“Ali Primera, o cantor do povo venezuelano”

27/05/2018

 

Quando Paraguana, terra falconiana ouviu um grito de protesto em 31 de outubro de 1941, não avisou que seria Ely Rafael Primera Rosell conhecido hoje como Ali Primera, que levaria o nome desta cidade mãe em toda a Venezuela.

Ali Primera expressou em suas canções um sentimento e uma luta pelos mais desprotegidos da Venezuela e da América Latina.

Com sua melodia distintiva tornou-se o mais representativo dos anos 70 e 80, em pleno puntofijismo onde os governos da Quarta República atentavam contra os valores e liberdade do povo.

"Eu sei que um dia você teve sonhos, não usar um pequeno rio, mas quando a sua alma está feliz com a chegada de vendaval", alardeou em praças, universidades, comunidades onde as pessoas esperavam cantando crônicas sociais.

Seu partido político era sua voz, sua militância cantava, sua ideologia era a defesa do povo, sua religião era amor.

Das terras áridas de Falcón é a origem do cantor do povo venezuelano. Seu pai Antonio Primera e sua Carmen Adela Rossell, apelidaram-no de "Ali", porque seus avós eram árabes e familiarmente o chamavam daquele diminutivo.

Por ser órfão de pai aos três anos, ele começou uma peregrinação com sua mãe por vários povos da Península de Paraguaná, que incluiu San Jose, Caja de Agua, Las Piedras e – finalmente - Barrio La Vela, agora conhecida como setor Ali Primera no município de Los Taques, perto de Punto Fijo.

As condições socioeconômicas precárias de sua família obrigou-o a servir como um engraxate -aos seis anos – até boxeador, e ao terminar seus estudos e em 1960 se estabeleceu na capital, onde continua seus estudos no Liceo Caracas e, mais tarde, entrar para a Universidade Central da Venezuela.

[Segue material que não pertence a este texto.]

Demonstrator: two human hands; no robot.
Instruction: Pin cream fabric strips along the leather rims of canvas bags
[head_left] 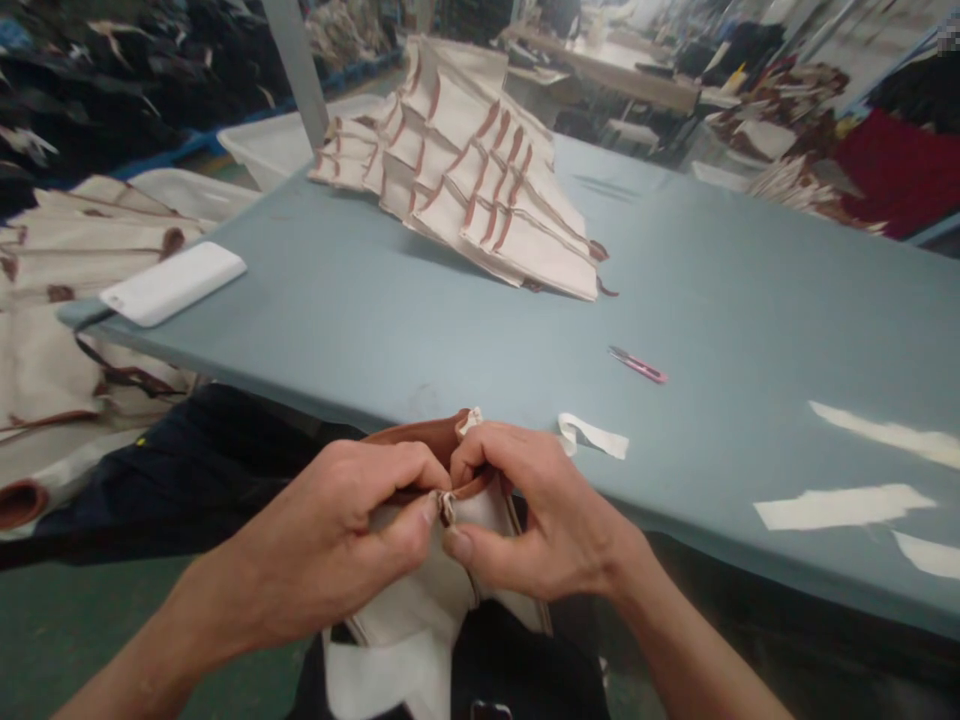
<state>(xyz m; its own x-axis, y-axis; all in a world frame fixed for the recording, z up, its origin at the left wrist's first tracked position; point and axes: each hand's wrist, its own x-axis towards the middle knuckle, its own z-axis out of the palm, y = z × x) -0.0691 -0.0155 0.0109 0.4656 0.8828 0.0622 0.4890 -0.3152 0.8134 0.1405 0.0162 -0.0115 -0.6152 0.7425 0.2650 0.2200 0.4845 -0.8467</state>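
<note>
A cream fabric bag [427,590] with brown trim around its opening rests on my lap, against the table's near edge. My left hand [367,530] pinches the trimmed rim from the left, thumb against the near side. From the right, my right hand [532,510] grips the same rim, its fingers curled over the edge. Between the two thumbs a small fold of the rim shows, dark and cream. The inside of the bag is mostly hidden by my hands.
On the blue-grey table [337,320] lie a stack of cream panels with brown trim [465,170], pink-handled thread snips [637,365], a white phone-like slab [176,283] and fabric scraps [844,507]. More cream bags [52,360] are piled at the left. White bins [277,145] stand behind.
</note>
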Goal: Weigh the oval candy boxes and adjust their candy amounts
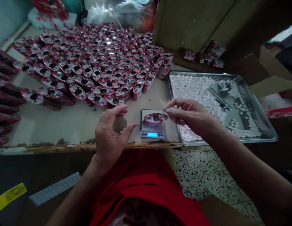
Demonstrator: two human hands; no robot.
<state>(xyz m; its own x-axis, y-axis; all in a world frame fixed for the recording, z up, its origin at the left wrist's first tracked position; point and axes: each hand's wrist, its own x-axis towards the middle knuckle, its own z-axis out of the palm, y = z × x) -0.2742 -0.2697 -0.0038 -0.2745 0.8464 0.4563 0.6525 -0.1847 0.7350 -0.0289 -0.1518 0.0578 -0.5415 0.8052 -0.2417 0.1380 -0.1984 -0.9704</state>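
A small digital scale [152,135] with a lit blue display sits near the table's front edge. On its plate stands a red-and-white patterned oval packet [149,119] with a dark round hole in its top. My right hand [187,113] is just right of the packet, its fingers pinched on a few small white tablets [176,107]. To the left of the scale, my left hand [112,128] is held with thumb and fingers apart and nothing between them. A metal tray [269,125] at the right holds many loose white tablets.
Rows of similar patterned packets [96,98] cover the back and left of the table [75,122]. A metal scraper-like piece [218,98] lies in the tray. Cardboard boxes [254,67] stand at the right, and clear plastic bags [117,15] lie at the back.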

Foi nos corredores da "casa que supera as sombras" quando iniciou sua carreira musical e poética, e estrelou em inúmeros concertos nos jardins e cafés, e, em seguida, participou em 1967 no Festival da Canção de Protesto organizado pela Universidade dos Andes (ULA).

Entre 1969 e 1973, continuando seus estudos na Europa ao ganhar uma bolsa de estudos concedida pelo Partido Comunista da Venezuela (PCV) para continuar seus estudos na Romênia em Tecnologia de Petróleo e durante a sua estada na Alemanha gravou seu primeiro álbum intitulado "Pessoas da Minha Terra ", cujas composições refletem o sofrimento de um povo submetido à pobreza e à injustiça social, analisam várias publicações sobre a vida do cantor e compositor.

Casou-se com Sol Musset, a quem ele conheceu em uma das edições do Voz Liceísta na cidade de Barquisimeto, estado Lara, com quem teve quatro filhos: Sandino, Servando Florentino e Juan Simón.

Em 1973, o nome de Ali Primera já foi identificado como o cantor das pessoas e os setores mais pobres da Venezuela que conhecem suas canções, deram a popularidade que a discografia comercial não concedeu-lhe, porque foi vetado pela mídia e os governos adeco-copeyanos por sua música de protesto.

Politicamente era ativo na Juventude Comunista da Venezuela (JCV) e o Partido Comunista da Venezuela (PCV), também chamado o Movimiento al Socialismo (MAS), acompanhando e trabalhando durante a primeira campanha de José Vicente Rangel.

Ele foi o fundador da gravadora Cigarrón para divulgar suas composições e se apoiou na distribuição de sua discografia com a empresa Producciones Musicales (Promus).

Daquele tempo até sua morte em 16 de fevereiro de 1985, gravou 13 discos e participou de inúmeros festivais de música popular em toda a América Latina. Para a canção dele que chamou de Canção Necessária, seu estilo estava dentro da canção de protesto, expressão de pensamento, a luta contra o sistema capitalista e o amor da venezuelanidade.

Em seu repertório estão: Canción mansa para un pueblo bravo, Techos de cartón,  Yo no sé filosofar, Tín Marín, Canción en dolor mayor, la Patria es el hombre, No basta rezar, entre outras composições.

A morte do cantor ocorreu em 16 de fevereiro de 1985, em um acidente de carro, ocorrido na estrada Valle-Coche, depois de deixar uma sessão de gravação.

Muitas têm sido as homenagens póstumas que foram feitas para honrar Ali Primera, mas uma grande foi em 2005, quando o Governo Revolucionário – por iniciativa do Comandante Hugo Chávez – sua música foi decretado como Património Nacional Cultural.